Goleiro, Bola, Macarrão e Sérgio responderão pelo homicídio de Eliza Samudio. Outros réus vão a júri, mas responderão em liberdade

O goleiro Bruno Fernandes, Luiz Henrique Romão, o Macarrão, Marcos Aparecido dos Santos, o Bola, e Sérgio Rosa irão a júri popular pelo desaparecimento e morte de Eliza Samudio. A sentença de pronúncia foi dada nesta sexta-feira pela juíza Marixa Rodrigues, do Tribunal do Júri de Contagem, na Região Metropolitana de Belo Horizonte. Não há previsão de data para o julgamento e a defesa pode recorrer da decisão.

AE
Bruno Fernandes
A ex-mulher de Bruno Dayanne Souza, a ex-namorada Fernanda Gomes, o administrador Elenilson da Silva e o amigo do goleiro Wemerson Marques, o Coxinha, vão responder em liberdade por sequestro e cárcere privado do filho de Eliza, mas em liberdade. Fernanda também responderá em liberdade pelo sequestro e cárcere privado de Eliza. Todos vão a júri popular, porque os crimes que praticaram são conexos ao de homicídio. Eles devem ser soltos ainda nesta sexta-feira (17).

Por decisão da juíza, o motorista Flávio Araújo não será levado a júri popular. Ele era o único dos envolvidos no caso que já estava em liberdade após conseguir um habeas corpus no dia 26 de novembro.

Na sentença, a juíza afirma há provas da existência do crime e suspeita de que os acusados sejam acusados das infrações a eles atribuídas pelo Ministério Público. Para justificar a manutenção da prisão de Bruno, Bola, Macarrão e Sérgio, a magistrada alegou que “os delitos de sequestro e cárcere privado, homicídio qualificado e ocultação de cadáver contam com detalhes sórdidos e ultrapassam os limites da crueldade, geram perplexidade e intranquilizam a sociedade”.

Quanto aos outros acusados, Dayanne, Elenilson, Wemerson e Fernanda, a justificativa para que sejam soltos, segundo a juíza, é que a Lei Penal não estabelece reprimenda demasiadamente severa para os crimes pelos quais foram pronunciados.

Um outro primo do goleiro, um adolescente de 17 anos que foi o primeiro a assumir o crime, já foi condenado a cumprir medida socioeducativa por período indeterminado por envolvimento no caso. Além disso, Bruno e Macarrão também foram condenados pela Justiça do Rio de Janeiro por cárcere privado e lesão corporal contra a jovem.

Acusações

Bruno, Macarrão e Sérgio são acusados de por homicídio triplamente qualificado, sequestro, cárcere privado e ocultação de cadáver. Bola vai a júri popular pelos crimes de homicídio e ocultação de cadáver.

Sumiço de Eliza

O goleiro Bruno Fernandes, do Flamengo, é acusado de matar Eliza Samudio, de 25 anos, com quem manteve um relacionamento extraconjugal. A jovem está desaparecida desde 4 de junho, quando deixou um hotel na Barra da Tijuca, na zona oeste do Rio, onde estava hospedada, e foi para o sítio do atleta, no município de Esmeraldas, na Região Metropolitana de Belo Horizonte (MG). Eliza viajou para o local com o filho de quatro meses, fruto da relação com Bruno. O jogador, no entanto, não concordava em assumir a paternidade da criança.

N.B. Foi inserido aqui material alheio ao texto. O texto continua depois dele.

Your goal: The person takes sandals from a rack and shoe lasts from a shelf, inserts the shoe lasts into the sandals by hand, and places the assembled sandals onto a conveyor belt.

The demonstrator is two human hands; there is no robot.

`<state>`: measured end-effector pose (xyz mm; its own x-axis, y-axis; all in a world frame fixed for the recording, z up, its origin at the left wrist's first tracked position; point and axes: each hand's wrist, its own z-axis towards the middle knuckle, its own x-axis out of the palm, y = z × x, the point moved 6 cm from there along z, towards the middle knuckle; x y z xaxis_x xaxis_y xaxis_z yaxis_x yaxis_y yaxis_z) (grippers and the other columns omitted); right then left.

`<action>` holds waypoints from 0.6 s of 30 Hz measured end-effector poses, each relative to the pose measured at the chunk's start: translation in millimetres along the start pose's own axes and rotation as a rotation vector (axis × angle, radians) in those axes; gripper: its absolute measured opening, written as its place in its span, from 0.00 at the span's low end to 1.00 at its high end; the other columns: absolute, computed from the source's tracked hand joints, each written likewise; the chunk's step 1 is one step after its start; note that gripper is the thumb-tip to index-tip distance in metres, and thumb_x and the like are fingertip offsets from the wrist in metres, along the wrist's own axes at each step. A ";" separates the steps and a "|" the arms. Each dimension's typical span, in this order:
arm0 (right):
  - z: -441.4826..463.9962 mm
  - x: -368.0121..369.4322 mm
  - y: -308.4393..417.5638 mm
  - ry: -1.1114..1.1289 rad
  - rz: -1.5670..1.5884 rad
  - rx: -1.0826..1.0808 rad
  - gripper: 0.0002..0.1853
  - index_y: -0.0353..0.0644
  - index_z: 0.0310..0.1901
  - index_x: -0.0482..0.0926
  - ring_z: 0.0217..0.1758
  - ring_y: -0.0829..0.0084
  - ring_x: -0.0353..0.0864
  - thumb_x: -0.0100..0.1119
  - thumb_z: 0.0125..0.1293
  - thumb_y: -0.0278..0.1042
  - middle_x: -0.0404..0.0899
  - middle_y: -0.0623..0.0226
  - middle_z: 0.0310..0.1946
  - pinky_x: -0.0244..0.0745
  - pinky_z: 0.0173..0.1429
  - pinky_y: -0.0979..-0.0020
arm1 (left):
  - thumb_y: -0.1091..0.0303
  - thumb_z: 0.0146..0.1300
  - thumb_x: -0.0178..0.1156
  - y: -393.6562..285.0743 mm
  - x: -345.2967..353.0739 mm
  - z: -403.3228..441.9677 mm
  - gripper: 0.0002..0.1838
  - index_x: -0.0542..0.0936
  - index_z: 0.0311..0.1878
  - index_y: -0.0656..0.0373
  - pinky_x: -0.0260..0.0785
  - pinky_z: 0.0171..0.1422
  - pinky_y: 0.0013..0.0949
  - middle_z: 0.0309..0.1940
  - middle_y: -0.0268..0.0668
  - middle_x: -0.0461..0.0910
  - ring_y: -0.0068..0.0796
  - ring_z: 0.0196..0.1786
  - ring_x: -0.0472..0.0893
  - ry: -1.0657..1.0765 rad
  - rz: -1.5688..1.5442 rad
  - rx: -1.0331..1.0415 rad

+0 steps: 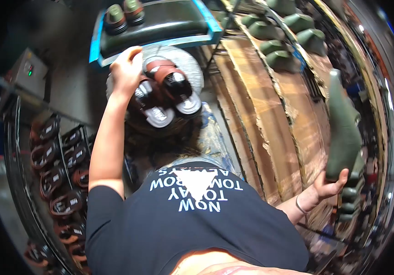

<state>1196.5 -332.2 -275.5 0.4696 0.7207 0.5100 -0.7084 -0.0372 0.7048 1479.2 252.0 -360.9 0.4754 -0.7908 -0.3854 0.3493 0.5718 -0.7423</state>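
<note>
Bordering the blue edge (pixel 178 43), left grip (pixel 126 71) is unclear; right grip (pixel 327 185) holds green last (pixel 342 130).

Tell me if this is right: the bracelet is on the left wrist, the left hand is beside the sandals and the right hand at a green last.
No: the bracelet is on the right wrist, not the left, as the head view shows. The left hand is beside the sandals and the right hand at the green last.
</note>
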 end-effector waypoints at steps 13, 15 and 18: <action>-130.6 228.3 -217.6 1.213 -0.605 0.314 0.41 0.33 0.74 0.66 0.69 0.53 0.78 0.72 0.66 0.45 0.78 0.42 0.64 0.70 0.74 0.59 | 0.74 0.59 0.52 109.1 89.3 23.3 0.23 0.85 0.56 0.65 0.70 0.71 0.43 0.56 0.53 0.84 0.49 0.63 0.82 0.664 0.296 -0.139; -139.5 251.7 -247.7 1.261 -0.767 0.023 0.47 0.34 0.74 0.65 0.64 0.46 0.80 0.74 0.62 0.54 0.79 0.41 0.61 0.72 0.71 0.55 | 0.75 0.60 0.52 111.5 90.1 23.5 0.23 0.84 0.58 0.63 0.70 0.72 0.43 0.57 0.52 0.84 0.49 0.63 0.81 0.638 0.300 -0.111; -148.9 277.0 -262.7 1.252 -0.820 0.070 0.48 0.34 0.72 0.67 0.56 0.46 0.83 0.76 0.59 0.59 0.84 0.45 0.51 0.71 0.69 0.54 | 0.76 0.61 0.52 125.0 91.2 29.0 0.24 0.84 0.60 0.62 0.68 0.74 0.42 0.58 0.51 0.84 0.48 0.65 0.80 0.604 0.257 -0.076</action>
<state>1434.2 -19.7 -392.8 -0.0559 0.6660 -0.7438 -0.4357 0.6540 0.6184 1589.6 257.7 -472.9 -0.0080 -0.6270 -0.7790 0.2167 0.7594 -0.6135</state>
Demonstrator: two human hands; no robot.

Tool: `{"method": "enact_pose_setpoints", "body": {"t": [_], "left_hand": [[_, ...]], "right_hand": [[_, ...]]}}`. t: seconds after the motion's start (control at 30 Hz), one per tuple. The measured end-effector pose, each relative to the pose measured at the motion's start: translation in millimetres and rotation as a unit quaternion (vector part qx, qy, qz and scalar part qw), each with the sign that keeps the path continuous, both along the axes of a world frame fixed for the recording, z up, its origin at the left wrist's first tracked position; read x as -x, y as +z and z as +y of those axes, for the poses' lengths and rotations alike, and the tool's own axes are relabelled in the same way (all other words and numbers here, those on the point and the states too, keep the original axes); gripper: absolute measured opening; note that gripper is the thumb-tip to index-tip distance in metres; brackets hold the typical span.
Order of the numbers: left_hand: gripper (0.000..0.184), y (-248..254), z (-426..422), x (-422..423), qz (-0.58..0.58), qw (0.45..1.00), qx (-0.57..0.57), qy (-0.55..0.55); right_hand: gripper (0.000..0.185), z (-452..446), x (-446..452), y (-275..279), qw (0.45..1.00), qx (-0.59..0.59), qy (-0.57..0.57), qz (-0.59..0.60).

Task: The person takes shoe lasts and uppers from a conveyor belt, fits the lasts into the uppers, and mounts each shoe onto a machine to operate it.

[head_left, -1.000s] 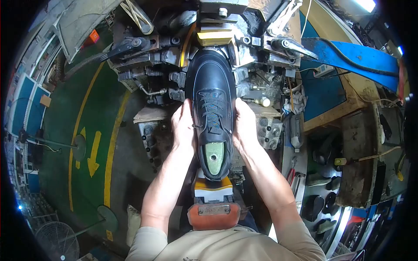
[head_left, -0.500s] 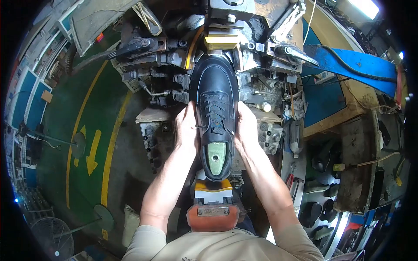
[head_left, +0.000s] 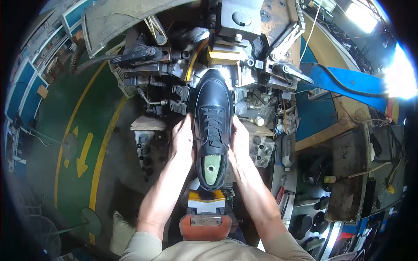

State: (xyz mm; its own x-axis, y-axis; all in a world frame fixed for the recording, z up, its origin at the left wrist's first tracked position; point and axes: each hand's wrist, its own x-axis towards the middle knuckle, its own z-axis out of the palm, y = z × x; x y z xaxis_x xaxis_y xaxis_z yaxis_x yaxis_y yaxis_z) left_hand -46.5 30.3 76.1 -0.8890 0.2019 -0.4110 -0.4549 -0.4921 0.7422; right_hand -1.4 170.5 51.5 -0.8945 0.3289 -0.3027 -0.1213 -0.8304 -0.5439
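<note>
Standing here, I've got a bare left hand (head_left: 182, 141) and bare right hand (head_left: 241, 140) gripping a smooth black lace-up shoe (head_left: 212, 96) lengthwise, toe near a grimy grey metal machine (head_left: 240, 27).

single black, smooth, leather-looking low shoe (head_left: 212, 130), sole down, mid-view; rounded toe points away, light sheen on it, heel end nearest, long axis almost straight ahead. black laces (head_left: 212, 121) criss-cross in rows up the front. pale green tapered block (head_left: 212, 174) sits inside the ankle opening, top face showing, one round hole (head_left: 210, 168) in it.
</note>
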Motion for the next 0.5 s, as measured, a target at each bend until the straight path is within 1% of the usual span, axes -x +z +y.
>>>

Segundo amigos da jovem, Eliza teria ido ao sítio do atleta rubro-negro para tentar chegar a um acordo sobre a briga na Justiça a respeito do reconhecimento do filho. No dia 24 de junho, a polícia recebeu denúncias de que a mulher havia sido espancada e morta no sítio. A informação anônima dizia ainda que o bebê de quatro meses estava na propriedade.

Baseado na denúncia, a polícia foi ao local, mas não encontrou a criança. A mulher de Bruno Dayanne do Carmo Souza a princípio tentou negar que o bebê estava no sítio. Um funcionário do imóvel, conhecido como Coxinha, entretanto, acabou confessando ter recebido a criança da mulher de Bruno na margem da rodovia BR-040 (Belo Horizonte-Sete Lagoas) e o repassado a um terceiro.

Este deixou o bebê com uma senhora no bairro Liberdade, periferia de Contagem, onde ele foi encontrado no dia 26 de junho. O pai de Eliza, Luiz Carlos Samudio, conseguiu a guarda do neto e o levou para sua casa, em Foz do Iguaçu (PR). No dia 8 de julho, a mãe de Eliza, Sônia Fátima Moura, conseguiu a guarda do neto na Justiça e levou a criança para Campo Grande (MS).